● What is required: Identify all lines of the data containing the string "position" and copy them.

● Information supplied:
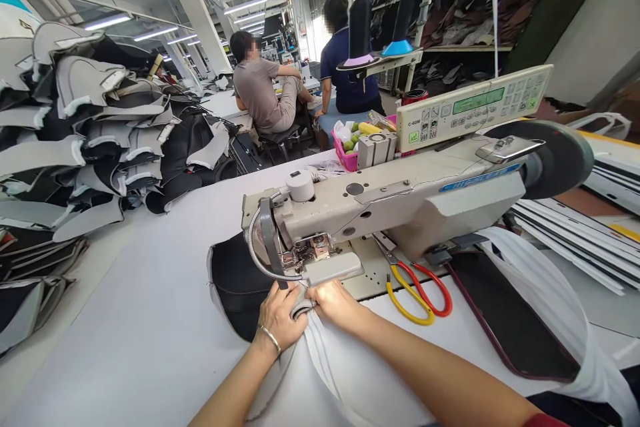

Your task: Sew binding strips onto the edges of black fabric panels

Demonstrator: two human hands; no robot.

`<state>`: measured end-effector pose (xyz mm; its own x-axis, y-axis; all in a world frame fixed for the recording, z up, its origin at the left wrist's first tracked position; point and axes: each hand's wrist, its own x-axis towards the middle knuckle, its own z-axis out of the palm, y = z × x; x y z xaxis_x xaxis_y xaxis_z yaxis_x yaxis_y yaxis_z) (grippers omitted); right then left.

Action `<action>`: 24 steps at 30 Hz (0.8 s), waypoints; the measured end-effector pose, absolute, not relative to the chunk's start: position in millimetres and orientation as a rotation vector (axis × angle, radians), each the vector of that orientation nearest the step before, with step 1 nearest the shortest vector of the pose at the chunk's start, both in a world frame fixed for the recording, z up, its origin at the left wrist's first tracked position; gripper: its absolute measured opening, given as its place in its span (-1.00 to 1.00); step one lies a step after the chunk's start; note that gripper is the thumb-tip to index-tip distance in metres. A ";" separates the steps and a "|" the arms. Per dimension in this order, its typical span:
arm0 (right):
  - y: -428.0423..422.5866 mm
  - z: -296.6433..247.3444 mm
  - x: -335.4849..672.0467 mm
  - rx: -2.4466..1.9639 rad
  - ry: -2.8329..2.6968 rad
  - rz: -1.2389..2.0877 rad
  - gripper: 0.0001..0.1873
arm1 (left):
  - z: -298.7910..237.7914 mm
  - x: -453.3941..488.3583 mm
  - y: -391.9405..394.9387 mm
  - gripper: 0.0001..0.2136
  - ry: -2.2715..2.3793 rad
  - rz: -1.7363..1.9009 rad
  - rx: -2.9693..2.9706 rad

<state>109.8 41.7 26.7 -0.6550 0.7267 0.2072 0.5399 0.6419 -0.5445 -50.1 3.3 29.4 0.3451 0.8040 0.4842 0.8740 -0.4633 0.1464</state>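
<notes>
Left hand (279,317) and right hand (336,303) both clench the grey panel (320,359) on the table, just before the presser foot (309,252). Fingertips this close could probably slip under the needle.

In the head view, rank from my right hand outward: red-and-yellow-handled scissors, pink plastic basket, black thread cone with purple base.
1. Red-and-yellow-handled scissors, just right of the right hand.
2. Pink plastic basket, behind the sewing machine.
3. Black thread cone, high at the back.
</notes>
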 end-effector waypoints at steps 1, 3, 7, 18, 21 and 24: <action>41.6 26.8 109.4 -1.012 -2.451 0.637 -0.84 | 29.9 -50.0 3.7 -0.67 -1.548 -0.762 -2.459; 42.1 27.7 108.7 -1.049 -2.444 0.667 -0.85 | 31.0 -49.9 4.6 -0.68 -1.549 -0.763 -2.457; 44.8 34.7 111.2 -1.158 -2.411 0.727 -0.80 | 32.0 -51.3 6.0 -0.69 -1.590 -0.757 -2.470; 14.2 52.4 120.5 -1.509 -2.244 0.926 -0.89 | 38.3 -48.7 2.3 -0.79 -2.017 -1.230 -2.614; 27.6 53.4 132.1 -1.536 -2.163 1.050 -0.93 | 47.2 -55.9 -6.5 -0.77 -1.817 -1.059 -2.821; 29.4 57.5 140.5 -1.443 -2.116 1.219 -0.93 | 59.1 -54.7 -16.6 -0.80 -1.839 -0.986 -2.944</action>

● Final answer:
`<state>`: measured end-effector pose (xyz mm; its own x-axis, y-axis; all in a world frame fixed for the recording, z up, its origin at the left wrist's first tracked position; point and axes: each hand's wrist, its own x-axis towards the middle knuckle, its own z-axis out of the palm, y = z × x; x y z xaxis_x xaxis_y xaxis_z yaxis_x yaxis_y yaxis_z) (grippers omitted); right then left.
Action `<action>`: 24 steps at 30 Hz (0.8 s), waypoints; the measured end-effector pose, absolute, not relative to the chunk's start: position in millimetres and orientation as a rotation vector (axis × angle, radians), each the vector of that orientation nearest the step before, with step 1 nearest the shortest vector of the pose at the chunk's start, both in a world frame fixed for the recording, z up, its origin at the left wrist's first tracked position; gripper: its absolute measured opening, given as its place in its span (-1.00 to 1.00); step one lies a step after the chunk's start; note that gripper is the thumb-tip to index-tip distance in metres. A ";" separates the steps and a "|" the arms. Per dimension in this order, its typical span:

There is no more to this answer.